Oggi l'autopsia di Mjkhailo. In carcere, dal 16 dicembre, un 26enne di Chianche

Benevento.  

C'era anche la mamma della vittima, giunta dall'Ucraina, dove vive con il marito ed un altro figlio, all'udienza di questa mattina per l'affidamento dell'incarico dell'autopsia di Mjkhailo Prudjwus, il 23enne ucraino ucciso lo scorso 16 dicembre scorsa dinanzi ad un bar a Bagnara, una frazione di Sant'Angelo a Cupolo.

Assistita dall'avvocato Cecilia Del Grosso e da un'interprete, la donna è comparsa dinanzi al sostituto procuratore Assunta Tillo, al pari degli avvocati Claudio Fusco e Stefano Pescatore, difensori di Antonio De Franco, 26 anni, di Chianche, arrestato dai carabinieri per omicidio volontario.

I legali dell'indagato hanno chiesto che il medico legale Umberto De Gennaro, scelto dal Pm, esegua preliminarmente una Tac spirale del cranio, in modo da valutare direzione e profondità del colpo subito dal giovane alla regione occipitale sinistra.

Un delitto assurdo, del quale il 26enne si è assunto la responsabilità anche durante la convalida dell'arresto dinanzi al gip Loredana Camerlengo. Quando ha sostenuto che non era sua intenzione ammazzare il 23enne, che voleva soltanto fargli male colpendolo ad una spalla, e non alla regione occipitale sinistra, con quel piede di porco estratto due volte dalla sua Fiat Punto.
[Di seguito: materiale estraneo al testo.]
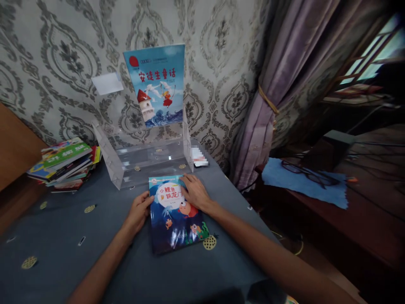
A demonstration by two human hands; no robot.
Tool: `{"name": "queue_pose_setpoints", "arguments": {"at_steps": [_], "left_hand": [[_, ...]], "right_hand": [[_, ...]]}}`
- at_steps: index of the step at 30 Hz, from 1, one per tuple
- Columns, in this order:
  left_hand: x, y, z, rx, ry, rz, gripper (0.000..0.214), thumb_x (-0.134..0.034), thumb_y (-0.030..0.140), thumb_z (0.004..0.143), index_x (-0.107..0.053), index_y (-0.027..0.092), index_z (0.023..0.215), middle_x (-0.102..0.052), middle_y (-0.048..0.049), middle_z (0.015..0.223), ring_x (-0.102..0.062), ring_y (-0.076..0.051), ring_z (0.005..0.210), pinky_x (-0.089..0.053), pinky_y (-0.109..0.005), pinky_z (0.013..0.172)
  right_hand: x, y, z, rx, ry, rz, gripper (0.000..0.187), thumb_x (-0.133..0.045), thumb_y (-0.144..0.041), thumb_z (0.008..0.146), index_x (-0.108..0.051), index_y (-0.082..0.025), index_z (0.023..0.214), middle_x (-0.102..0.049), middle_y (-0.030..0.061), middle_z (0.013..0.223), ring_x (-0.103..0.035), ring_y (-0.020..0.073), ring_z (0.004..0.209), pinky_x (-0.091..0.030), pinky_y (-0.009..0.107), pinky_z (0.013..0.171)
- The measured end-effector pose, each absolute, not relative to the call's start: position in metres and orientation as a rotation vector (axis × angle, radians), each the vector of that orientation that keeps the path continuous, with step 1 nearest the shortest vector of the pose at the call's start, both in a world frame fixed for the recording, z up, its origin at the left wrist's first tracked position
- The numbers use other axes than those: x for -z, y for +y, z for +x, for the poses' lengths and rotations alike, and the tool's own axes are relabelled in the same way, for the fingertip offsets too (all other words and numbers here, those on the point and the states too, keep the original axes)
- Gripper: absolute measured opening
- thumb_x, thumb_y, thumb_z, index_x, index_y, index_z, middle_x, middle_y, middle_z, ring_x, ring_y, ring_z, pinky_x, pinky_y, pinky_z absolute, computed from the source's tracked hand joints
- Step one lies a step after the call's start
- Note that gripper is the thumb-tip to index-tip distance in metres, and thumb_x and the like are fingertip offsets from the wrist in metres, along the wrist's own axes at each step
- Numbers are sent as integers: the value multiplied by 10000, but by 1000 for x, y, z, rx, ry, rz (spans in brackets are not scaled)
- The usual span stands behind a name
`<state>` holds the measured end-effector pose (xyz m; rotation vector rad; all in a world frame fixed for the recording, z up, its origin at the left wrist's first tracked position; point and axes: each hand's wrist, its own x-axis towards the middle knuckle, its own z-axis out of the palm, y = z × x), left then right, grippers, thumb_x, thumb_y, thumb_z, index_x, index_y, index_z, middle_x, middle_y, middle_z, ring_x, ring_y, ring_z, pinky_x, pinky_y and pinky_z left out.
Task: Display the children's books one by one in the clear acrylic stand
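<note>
A dark blue picture book (172, 230) with an orange fish and red Chinese lettering on its cover is in front of me, over the grey tabletop. My left hand (142, 210) holds its left edge, the thumb on the cover and the other fingers partly hidden. At the upper right corner my right hand (196, 193) grips the book, fingers bent across the cover's edge. Just behind stands a clear acrylic rack (109, 158). Another picture book (161, 90), light blue with a lighthouse and a flying figure, is upright on the rack's upper level.
Several books are stacked in a pile (68, 162) at the back left. A white card (107, 83) shows at the rack's upper left. Beside the rack's right side lies a small blurred item (199, 157). Glasses (308, 174) rest on a blue cloth (284, 185) to the right, past a purple curtain (256, 126).
</note>
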<state>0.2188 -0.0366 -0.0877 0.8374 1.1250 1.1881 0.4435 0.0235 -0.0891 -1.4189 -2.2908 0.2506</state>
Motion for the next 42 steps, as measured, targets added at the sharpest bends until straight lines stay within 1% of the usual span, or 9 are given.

Nella prima l'aveva mostrato a  Mjkhailo che lo stava infastidendo con il suo comportamento, probabilmente amplificato dall'alcol: nell'altra, invece, dopo che il cittadino straniero aveva rifilato un calcio all'auto, l'aveva usato contro di lui, uccidendolo. Poi, rientrato a casa, aveva raccontato tutto ai genitori, che avevano dato l'allarme ai carabinieri. Una circostanza, quest'ultima, che spiega l'istanza, avanzata dalla difesa, di acquisizione dei tabulati telefonici dell'utenza dell'abitazione.